#### Problem
Copy out the data below verbatim.

#### Supplied material
-- -- --

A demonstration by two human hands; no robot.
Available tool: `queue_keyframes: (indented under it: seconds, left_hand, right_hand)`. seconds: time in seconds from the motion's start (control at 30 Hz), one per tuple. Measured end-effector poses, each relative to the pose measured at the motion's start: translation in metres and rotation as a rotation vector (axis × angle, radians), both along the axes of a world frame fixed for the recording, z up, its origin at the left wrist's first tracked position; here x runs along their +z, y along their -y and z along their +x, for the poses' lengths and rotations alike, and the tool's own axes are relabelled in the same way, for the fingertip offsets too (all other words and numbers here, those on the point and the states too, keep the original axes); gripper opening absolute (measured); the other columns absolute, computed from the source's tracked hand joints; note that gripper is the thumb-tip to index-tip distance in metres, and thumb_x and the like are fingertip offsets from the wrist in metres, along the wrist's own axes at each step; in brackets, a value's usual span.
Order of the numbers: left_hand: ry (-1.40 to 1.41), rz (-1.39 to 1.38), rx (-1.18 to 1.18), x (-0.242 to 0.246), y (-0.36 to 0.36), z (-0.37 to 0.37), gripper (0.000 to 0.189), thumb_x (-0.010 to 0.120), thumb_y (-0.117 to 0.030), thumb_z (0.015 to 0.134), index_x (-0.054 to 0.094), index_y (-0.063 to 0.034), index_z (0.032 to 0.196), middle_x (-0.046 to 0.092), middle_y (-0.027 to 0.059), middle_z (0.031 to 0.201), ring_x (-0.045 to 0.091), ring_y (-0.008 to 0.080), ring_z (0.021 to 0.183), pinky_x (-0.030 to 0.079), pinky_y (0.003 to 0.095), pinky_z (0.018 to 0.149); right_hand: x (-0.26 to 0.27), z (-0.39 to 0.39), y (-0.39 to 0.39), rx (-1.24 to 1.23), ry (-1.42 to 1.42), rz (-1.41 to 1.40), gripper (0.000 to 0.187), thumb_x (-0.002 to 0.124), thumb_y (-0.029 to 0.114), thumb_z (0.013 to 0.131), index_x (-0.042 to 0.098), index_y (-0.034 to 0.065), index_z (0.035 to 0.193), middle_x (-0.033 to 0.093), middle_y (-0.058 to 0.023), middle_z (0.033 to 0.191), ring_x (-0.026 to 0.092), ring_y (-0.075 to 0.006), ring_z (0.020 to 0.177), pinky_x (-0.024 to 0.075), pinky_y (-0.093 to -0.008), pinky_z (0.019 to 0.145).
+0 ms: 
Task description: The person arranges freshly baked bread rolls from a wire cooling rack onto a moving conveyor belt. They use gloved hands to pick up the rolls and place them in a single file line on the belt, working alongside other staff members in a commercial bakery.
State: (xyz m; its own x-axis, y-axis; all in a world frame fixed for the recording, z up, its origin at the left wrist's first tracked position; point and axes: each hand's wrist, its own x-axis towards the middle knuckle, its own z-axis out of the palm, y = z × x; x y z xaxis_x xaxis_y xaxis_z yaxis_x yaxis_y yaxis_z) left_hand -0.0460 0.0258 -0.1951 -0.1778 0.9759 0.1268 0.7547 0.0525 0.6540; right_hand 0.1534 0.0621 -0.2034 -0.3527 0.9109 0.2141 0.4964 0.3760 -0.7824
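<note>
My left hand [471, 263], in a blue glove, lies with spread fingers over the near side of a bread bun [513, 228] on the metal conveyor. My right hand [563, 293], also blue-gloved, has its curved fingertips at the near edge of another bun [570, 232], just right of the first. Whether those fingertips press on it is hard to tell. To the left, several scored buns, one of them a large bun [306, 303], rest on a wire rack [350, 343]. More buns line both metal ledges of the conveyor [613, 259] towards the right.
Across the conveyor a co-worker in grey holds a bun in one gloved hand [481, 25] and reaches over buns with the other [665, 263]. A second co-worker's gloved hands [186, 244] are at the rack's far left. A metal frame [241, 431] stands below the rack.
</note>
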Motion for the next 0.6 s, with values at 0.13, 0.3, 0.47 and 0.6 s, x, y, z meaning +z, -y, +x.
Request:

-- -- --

#### Result for this task
A demonstration by two human hands; no robot.
Available tool: `queue_keyframes: (indented under it: seconds, left_hand, right_hand)`. seconds: time in seconds from the motion's start (control at 30 Hz), one per tuple. Measured end-effector poses, each relative to the pose measured at the motion's start: translation in metres and rotation as a rotation vector (axis × angle, radians), both along the axes of a world frame fixed for the recording, z up, its origin at the left wrist's first tracked position; here x runs along their +z, y along their -y and z along their +x, for the poses' lengths and rotations alike, and the tool's own axes are relabelled in the same way, for the fingertip offsets too (all other words and numbers here, those on the point and the states too, keep the original axes); gripper opening absolute (measured); the other columns absolute, computed from the source's tracked hand joints; note that gripper is the thumb-tip to index-tip distance in metres, and thumb_x and the like are fingertip offsets from the wrist in metres, along the wrist's own axes at each step; in brackets, a value's usual span.
Order of the numbers: left_hand: ry (-1.40 to 1.41), rz (-1.39 to 1.38), rx (-1.18 to 1.18), x (-0.242 to 0.246), y (-0.36 to 0.36), z (-0.37 to 0.37), gripper (0.000 to 0.189), thumb_x (-0.010 to 0.120), thumb_y (-0.117 to 0.030), thumb_z (0.015 to 0.134), index_x (-0.054 to 0.094), index_y (-0.063 to 0.034), index_z (0.032 to 0.196), middle_x (-0.046 to 0.092), middle_y (-0.027 to 0.059), middle_z (0.031 to 0.201), ring_x (-0.045 to 0.091), ring_y (-0.008 to 0.080), ring_z (0.021 to 0.183), pinky_x (-0.030 to 0.079), pinky_y (0.003 to 0.095), pinky_z (0.018 to 0.149); right_hand: x (-0.26 to 0.27), z (-0.39 to 0.39), y (-0.39 to 0.39), rx (-1.24 to 1.23), ry (-1.42 to 1.42), rz (-1.41 to 1.40), gripper (0.000 to 0.187), thumb_x (-0.002 to 0.124), thumb_y (-0.029 to 0.114), thumb_z (0.013 to 0.131), index_x (-0.042 to 0.098), index_y (-0.034 to 0.065), index_z (0.035 to 0.193), middle_x (-0.033 to 0.093), middle_y (-0.058 to 0.023), middle_z (0.033 to 0.191), ring_x (-0.026 to 0.092), ring_y (-0.075 to 0.006), ring_z (0.020 to 0.177), pinky_x (-0.024 to 0.075), pinky_y (-0.093 to -0.008), pinky_z (0.019 to 0.145).
+0 ms: 
Task description: The person arranges freshly baked bread rolls from a wire cooling rack onto a moving conveyor belt. They use gloved hands to pick up the rolls and place them in a single file line on the belt, working alongside other staff members in a commercial bakery.
State: (xyz m; its own x-axis, y-axis; all in a world frame fixed for the recording, z up, its origin at the left wrist's first tracked position; point and axes: each hand's wrist, its own x-axis towards the middle knuckle, its own z-axis out of the palm, y = z × x; x y z xaxis_x xaxis_y xaxis_z yaxis_x yaxis_y yaxis_z) left_hand -0.0460 0.0258 -0.1951 -0.1778 0.9759 0.1268 0.7547 0.0525 0.6540; right_hand 0.1534 0.0621 -0.2034 -0.3527 0.9109 0.2141 0.4964 0.3760 -0.7824
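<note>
My left hand [471, 263], in a blue glove, lies with spread fingers over the near side of a bread bun [513, 228] on the metal conveyor. My right hand [563, 293], also blue-gloved, has its curved fingertips at the near edge of another bun [570, 232], just right of the first. Whether those fingertips press on it is hard to tell. To the left, several scored buns, one of them a large bun [306, 303], rest on a wire rack [350, 343]. More buns line both metal ledges of the conveyor [613, 259] towards the right.
Across the conveyor a co-worker in grey holds a bun in one gloved hand [481, 25] and reaches over buns with the other [665, 263]. A second co-worker's gloved hands [186, 244] are at the rack's far left. A metal frame [241, 431] stands below the rack.
</note>
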Motion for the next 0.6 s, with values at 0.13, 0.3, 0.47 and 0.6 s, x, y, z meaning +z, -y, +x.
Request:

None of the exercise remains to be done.